[Saved entries]
################

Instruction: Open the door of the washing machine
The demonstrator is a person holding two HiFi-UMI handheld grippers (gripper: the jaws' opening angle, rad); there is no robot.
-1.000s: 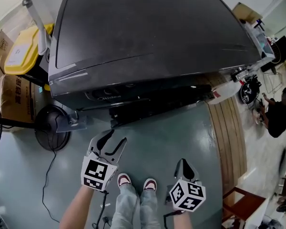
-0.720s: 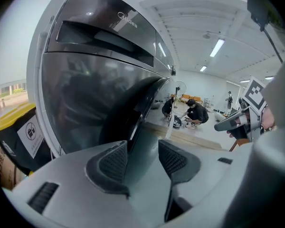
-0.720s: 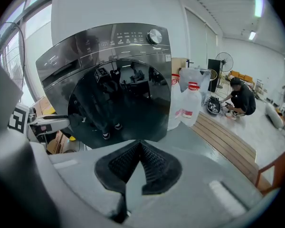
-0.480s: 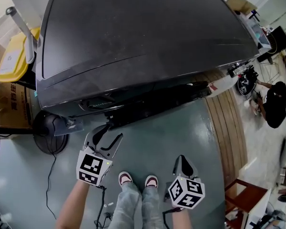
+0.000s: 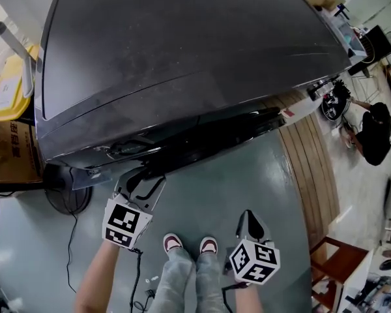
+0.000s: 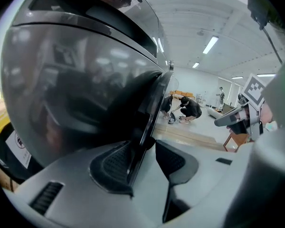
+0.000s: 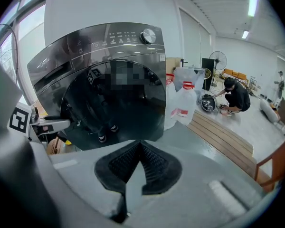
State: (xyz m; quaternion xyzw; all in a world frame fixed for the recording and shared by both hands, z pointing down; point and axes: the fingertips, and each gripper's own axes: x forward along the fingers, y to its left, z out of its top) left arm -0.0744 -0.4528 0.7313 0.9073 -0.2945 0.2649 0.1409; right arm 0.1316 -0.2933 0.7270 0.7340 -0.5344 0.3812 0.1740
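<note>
Door (image 6: 80, 89) edge of washing machine (image 5: 182, 64), at 12 o'clock from the person, stands between the parted jaws of left gripper (image 5: 143, 180). These have just been closing but do not yet clamp, and appear set for a pull. Right gripper (image 5: 249, 222), at 5 o'clock, is closed, empty and idle. Count: one machine, one door, two grippers.

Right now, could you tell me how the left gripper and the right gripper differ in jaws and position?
On the left gripper the jaws stand apart and have just been closing, with the edge of the door between them; on the right gripper they are together and empty. The left gripper is up at the washing machine; the right gripper hangs back above the floor. Both carry a marker cube.
</note>
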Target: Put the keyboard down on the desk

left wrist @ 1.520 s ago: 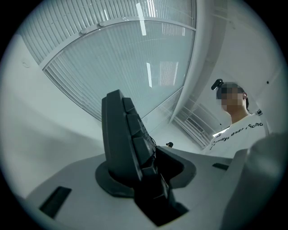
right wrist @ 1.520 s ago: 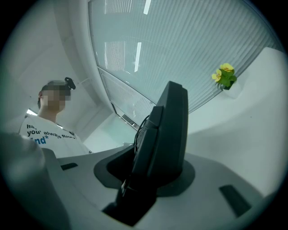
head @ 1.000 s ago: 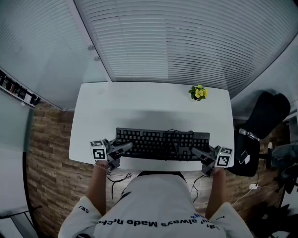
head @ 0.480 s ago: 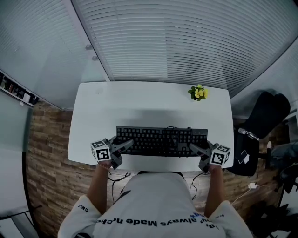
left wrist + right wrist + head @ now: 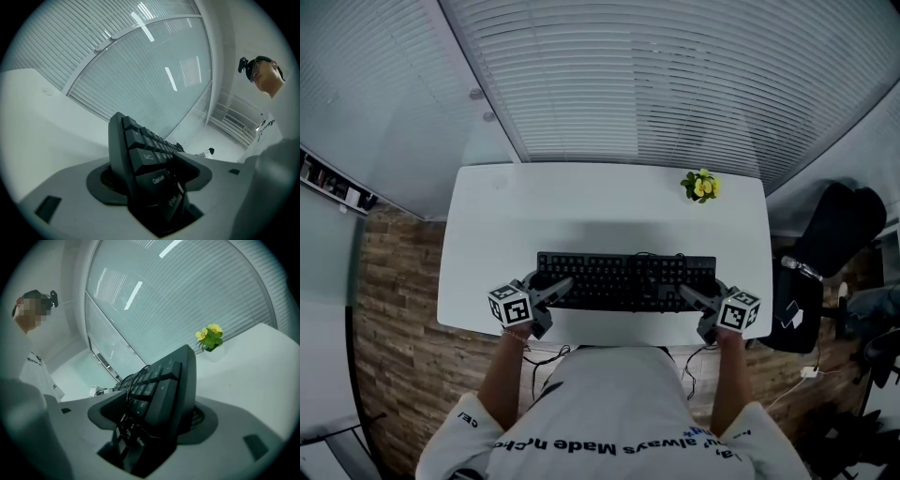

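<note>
The black keyboard [image 5: 623, 279] lies flat across the near half of the white desk [image 5: 600, 202], its cable coiled on top of the keys. My left gripper [image 5: 551, 290] straddles its left end and my right gripper [image 5: 694, 296] its right end. Both pairs of jaws are opening. In the left gripper view the keyboard [image 5: 140, 152] end stands between the spread jaws of the left gripper [image 5: 151, 174], and the pads look slack against it. The right gripper view shows the same: the keyboard [image 5: 164, 383] sits loose inside the right gripper [image 5: 154, 414].
A small pot of yellow flowers [image 5: 700, 186] stands at the desk's far right corner, also seen as the yellow flowers [image 5: 210, 337]. Window blinds [image 5: 656, 84] run behind the desk. A black chair [image 5: 830, 234] stands to the right. Cables [image 5: 544, 361] lie on the wood floor by the person.
The keyboard has levelled out and settled on the desk. Both grippers have drawn slightly inward, and their jaws have spread wider around the keyboard's ends.
</note>
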`<state>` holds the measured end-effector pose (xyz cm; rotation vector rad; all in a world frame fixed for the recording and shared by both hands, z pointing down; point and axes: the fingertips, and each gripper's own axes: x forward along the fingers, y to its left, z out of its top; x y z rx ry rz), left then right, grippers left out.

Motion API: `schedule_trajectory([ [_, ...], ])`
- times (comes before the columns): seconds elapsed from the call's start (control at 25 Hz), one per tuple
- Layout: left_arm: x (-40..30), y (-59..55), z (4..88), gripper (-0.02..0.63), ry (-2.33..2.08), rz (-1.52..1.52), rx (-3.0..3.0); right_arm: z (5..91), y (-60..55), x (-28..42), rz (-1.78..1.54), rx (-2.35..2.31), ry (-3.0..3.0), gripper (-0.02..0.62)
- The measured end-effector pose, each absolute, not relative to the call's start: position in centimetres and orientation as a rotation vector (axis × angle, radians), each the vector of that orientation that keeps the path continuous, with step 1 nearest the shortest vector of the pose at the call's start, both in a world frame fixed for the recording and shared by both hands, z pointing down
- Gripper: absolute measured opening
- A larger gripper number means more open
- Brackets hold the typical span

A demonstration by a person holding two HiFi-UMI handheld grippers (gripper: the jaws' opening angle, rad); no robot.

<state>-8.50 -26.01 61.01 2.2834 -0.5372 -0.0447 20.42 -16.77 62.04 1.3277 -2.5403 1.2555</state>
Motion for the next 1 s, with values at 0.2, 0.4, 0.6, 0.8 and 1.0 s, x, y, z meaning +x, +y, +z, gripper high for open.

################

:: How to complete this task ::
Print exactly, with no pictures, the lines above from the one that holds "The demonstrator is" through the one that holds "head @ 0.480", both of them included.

:: Answer space ::
The demonstrator is a person holding two HiFi-UMI handheld grippers (gripper: the jaws' opening angle, rad); there is no robot.
-1.000s: 
-0.720s: 
-0.720s: 
-0.480s: 
+0.000s: 
+0.000s: 
+0.000s: 
State: (xyz m; quaternion xyzw; all in a world frame fixed for the recording and shared by both hands, z pointing down; point and axes: the fingertips, and each gripper's own axes: x forward along the fingers, y to its left, z out of its top) left arm -0.0744 -0.4528 0.7313 0.9073 -0.2945 0.2649 0.1409; right arm 0.1316 -0.2933 0.7270 0.7340 -0.5344 0.3812 0.1740
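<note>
Door (image 6: 80, 89) edge of washing machine (image 5: 182, 64), at 12 o'clock from the person, stands between the parted jaws of left gripper (image 5: 143, 180). These have just been closing but do not yet clamp, and appear set for a pull. Right gripper (image 5: 249, 222), at 5 o'clock, is closed, empty and idle. Count: one machine, one door, two grippers.

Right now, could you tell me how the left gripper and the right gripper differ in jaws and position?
On the left gripper the jaws stand apart and have just been closing, with the edge of the door between them; on the right gripper they are together and empty. The left gripper is up at the washing machine; the right gripper hangs back above the floor. Both carry a marker cube.
</note>
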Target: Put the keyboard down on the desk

left wrist @ 1.520 s ago: 
right wrist @ 1.520 s ago: 
head @ 1.000 s ago: 
head @ 0.480 s ago: 

An answer has been given, and the exercise is complete.